Bidoni calcio: Blaz Sliskovic e Pescara, a volte ritornano
Blaz Sliskovic arrivò in Italia nell’estate del 1987 proveniente dall’Olympique Marsiglia, ad aggiudicarselo, battendo la concorrenza, si perchè anche se oggi potrebbe sembrare strano, a contenderselo erano molte squadre, alla fine fu il neopromosso Pescara allenato dall’istrionico Giovanni Galeone. Il ragazzo godeva di buon credito dopo essersi messo in mostra nel 1980, in una partita tra la Nazionale jugoslava e l’Italia Olimpica in cui segnò 3 reti, mentre nel 1985 era stato eletto miglior calciatore jugoslavo dell’anno.
L’inizio del campionato 1987/88 fu anche l’anno dell’ingresso in società dello storico Presidente Pietro Scibilia, patron dei gelati Gis, che all’epoca sponsorizzava anche Francesco Moser. In quella squadra votata all’attacco e alla spregiudicatezza, giocavano anche Leo Junior, Gaudenzi, Camplone, Bergodi, Pagano, i portieri Gatta e Zinetti e Giampiero Gasperini, attuale tecnico del Genoa. Blaz giocò 23 partite e realizzò 8 gol, non male per un centrocampista al primo anno in Italia, così al termine della stagione arrivò la salvezza e in quella successiva la squadra acquistò altri due calciatori brasiliani: il centravanti Edmar e la mezza punta Tita, ma lascerà andare Sliskovic, decidendo di accettare l’offerta del Lens perchè bisognava anche fare cassa. Non solo una moda esterofila insomma, il primo anno fu anche utile alla causa.

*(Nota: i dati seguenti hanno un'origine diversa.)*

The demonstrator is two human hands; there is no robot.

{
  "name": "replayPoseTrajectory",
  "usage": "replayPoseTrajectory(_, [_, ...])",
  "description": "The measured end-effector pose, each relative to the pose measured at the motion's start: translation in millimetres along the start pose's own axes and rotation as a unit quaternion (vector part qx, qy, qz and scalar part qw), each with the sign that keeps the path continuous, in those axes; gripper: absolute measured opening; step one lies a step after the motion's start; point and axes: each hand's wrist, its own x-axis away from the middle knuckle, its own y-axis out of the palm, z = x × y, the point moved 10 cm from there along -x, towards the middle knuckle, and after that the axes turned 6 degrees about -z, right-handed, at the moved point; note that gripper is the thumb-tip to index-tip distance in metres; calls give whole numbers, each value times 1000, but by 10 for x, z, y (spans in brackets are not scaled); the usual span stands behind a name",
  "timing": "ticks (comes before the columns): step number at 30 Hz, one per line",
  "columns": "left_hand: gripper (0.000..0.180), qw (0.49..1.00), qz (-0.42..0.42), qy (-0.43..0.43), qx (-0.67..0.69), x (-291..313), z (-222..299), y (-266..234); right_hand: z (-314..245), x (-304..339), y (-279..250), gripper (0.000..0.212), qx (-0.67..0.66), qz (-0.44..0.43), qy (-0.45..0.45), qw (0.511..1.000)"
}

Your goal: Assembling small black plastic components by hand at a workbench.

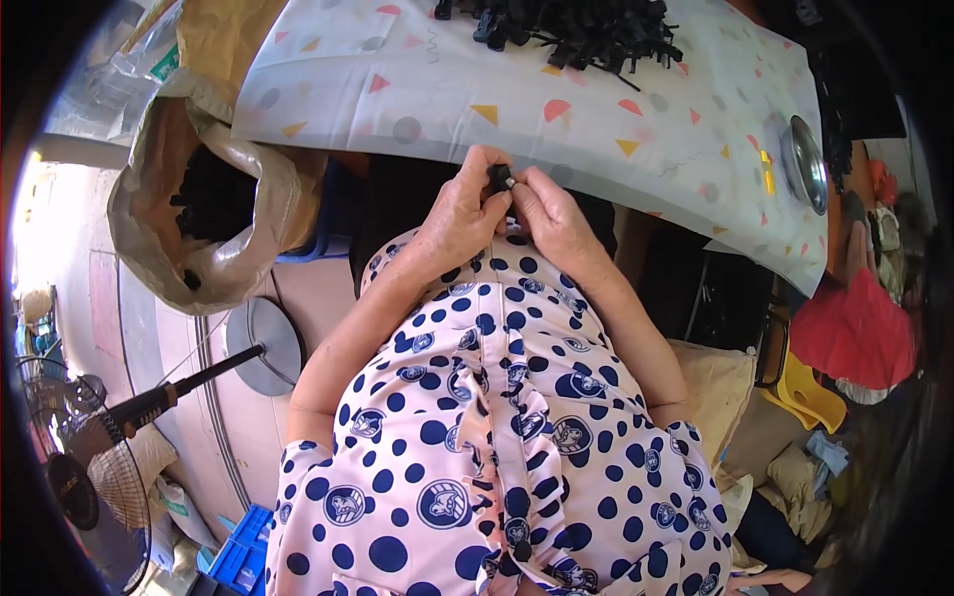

Ma non finì qui, tra Baka, come simpaticamente lo chiamano ancora in città e Pescara, nacque un legame indissolubile. La stagione successiva, dopo alcune pesanti sconfitte, come quella per 8 a 2 contro il Napoli al San Paolo, sembrò che la squadra potesse salvarsi, invece retrocesse. Il Pescara salutò la massima serie per qualche anno, ma quando nella stagione 1994/95 gli adriatici tornarono in serie A, Giovanni Galeone, suo grande estimatore, non esitò un attimo a richiamarlo. Con lui in campo anche Dunga e John Sivebaeck, campione d’Europa con la Danimarca nel 1992, ma i risultati non furono esaltanti, la squadra retrocesse, nonostante prestigiose vittorie contro Roma e Juventus e una spettacolare sconfitta 5-4 contro il Milan.
Per il 33enne 18 presenze e 1 gol, niente da ricordare, come altri suoi celebri predecessori, si dice fosse molto più utile nel tempo libero, di grande compagnia. Che Giovanni Galeone fosse un amante del buon vino e delle belle donne è risaputo da tempo, lui stesso non lo ha mai negato, il feeling con la città fu immediato, calcio spettacolo, votato all’attacco e divertimento, non poteva desiderare di meglio. Lui, zonista convinto da prima di Sacchi e Zeman, ha avuto sempre metodi di allenamento alternativi, come quelli sulla spiaggia e non è mai stato troppo rigido con i suoi, anzi era spesso solito uscire anche con alcuni giocatori, erano a Pescara, ma in quegli anni sembrava Copacabana.
I maligni dicono che l’allentore avesse richiamato Sliskovic per avere compagnia nelle sue uscite, perchè si divertiva molto a stare con lui, ma non lo sapremo mai. Tornato in patria, dove ha poi chiuso la carriera, è stato anche il commissario tecnico della Nazionale della Bosnia Erzegovina che ha allenato durante il Mondiale di Germania del 2006, non poteva essere altrimenti, con un maestro del calibro di Galeone. Attualmente allena il KF Tirana in Albania.